In che modo ? Vomito o diarrea . E’ il modo per l’organismo per liberarsi di quello che non gli serve o addirittura gli fa male .

Ecco perché non è una buona regola ogni volta che uno ha diarrea di prendere subito antibiotici o disinfettanti intestinali . Primo perché copriamo la patologia che non ha modo di “mostrarsi” permettendoci una diagnosi e poi perché blocchiamo una difesa dell’organismo .

Cosa fare allora ? Intanto per prima cosa , come diceva la nonna , cambiare almeno temporaneamente le norme dietetiche assumendo cibi in bianco e astringenti bevendo liquidi caldi . Meglio ancora è il digiuno così “agni” ( in ayurveda il fuoco digestivo ) riprende forza .

Concludiamo con un ottimo rimedio naturale: acqua bollita , ½ cucchiaio da tavola di polvere di zenzero e limone, da bere caldo . Provare per credere !

Lavare il naso? OTTIMA IDEA!


Nel “Dinacharya” parola sanscrita che indica tutte le procedure che l’Ayurveda consiglia come routinarie per mantenersi in buona salute c’è anche quella di farsi un lavaggio nasale . Ma anche questo non è mica un consiglio così strano .

Io ricordo che molti , da sempre , usano fare dei lavaggi con l’acqua di mare ( quando è pulita .. ) per liberare il naso . In effetti, l’acqua e sale ha una funzione pulente , decongestionante ed anche disinfettante . Non a caso negli ultimi anni sono usciti una marea di prodotti a base di acqua di mare ( Libenar , Sterimar , Physiomer , ecc ) Funzionano ? Si certo , anche se non possiamo pretendere che sostituiscano farmaci specifici .

Ma i vecchi lavaggi acqua e sale ? Assolutamente si .

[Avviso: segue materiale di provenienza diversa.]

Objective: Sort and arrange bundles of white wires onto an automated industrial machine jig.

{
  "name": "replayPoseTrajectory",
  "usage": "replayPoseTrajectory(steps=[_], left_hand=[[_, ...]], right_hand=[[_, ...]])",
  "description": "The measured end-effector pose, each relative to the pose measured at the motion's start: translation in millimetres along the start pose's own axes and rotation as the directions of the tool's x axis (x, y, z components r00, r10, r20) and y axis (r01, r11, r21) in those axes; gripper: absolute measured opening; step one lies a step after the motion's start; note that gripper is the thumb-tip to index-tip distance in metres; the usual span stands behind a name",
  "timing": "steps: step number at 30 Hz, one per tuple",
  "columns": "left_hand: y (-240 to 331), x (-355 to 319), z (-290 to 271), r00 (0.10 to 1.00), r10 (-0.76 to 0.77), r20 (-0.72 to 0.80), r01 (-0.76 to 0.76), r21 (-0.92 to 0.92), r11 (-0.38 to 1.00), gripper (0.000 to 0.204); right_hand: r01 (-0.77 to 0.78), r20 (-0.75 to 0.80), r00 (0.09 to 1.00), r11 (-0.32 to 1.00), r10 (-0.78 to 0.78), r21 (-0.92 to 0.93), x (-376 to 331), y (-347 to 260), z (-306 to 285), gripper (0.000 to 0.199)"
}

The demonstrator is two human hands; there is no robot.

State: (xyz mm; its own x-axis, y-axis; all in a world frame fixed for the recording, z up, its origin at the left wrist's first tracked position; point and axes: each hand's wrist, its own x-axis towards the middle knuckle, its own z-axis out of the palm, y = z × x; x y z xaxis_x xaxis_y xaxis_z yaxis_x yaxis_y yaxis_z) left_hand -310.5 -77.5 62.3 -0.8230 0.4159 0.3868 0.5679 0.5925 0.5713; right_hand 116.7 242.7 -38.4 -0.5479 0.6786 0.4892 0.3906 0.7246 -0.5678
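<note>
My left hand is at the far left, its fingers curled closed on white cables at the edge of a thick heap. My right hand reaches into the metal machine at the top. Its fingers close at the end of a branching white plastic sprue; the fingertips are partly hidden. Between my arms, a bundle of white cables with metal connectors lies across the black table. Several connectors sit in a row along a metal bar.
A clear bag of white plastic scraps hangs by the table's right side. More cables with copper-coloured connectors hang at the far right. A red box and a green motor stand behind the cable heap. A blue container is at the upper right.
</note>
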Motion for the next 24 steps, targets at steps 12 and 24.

Pensate che esistono nella tradizione Yoga da migliaia di anni . Il “Neti Lota”è una sorta di caffettiera originariamente in ceramica che serviva appunto per versare acqua e sale in una fossa nasale in modo che entrasse da una parte per uscire dall’altra . Come tante altre procedure è sempre valida ancora oggi .

Come fare allora ? Se vogliamo comprarlo ne esistono anche in caucciu molto pratici ( es antica erboristeria Corso Torino 57 a Genova ) o addirittura su Amazon o di plastica più grossolana in farmacia ( Aquamaris ) . Il prezzo è modesto e lo si può usare con acqua tiepida aggiungendo sale ( 1 cucchiaino o 2 a secondo se lo vogliamo più o meno forte ) e non dovremo comprare continuamente flaconi inquinanti e costosi . Va bene per la pulizia nasale e ancor meglio se c’è qualche rinite . Poi quando fa caldo … il mare !!!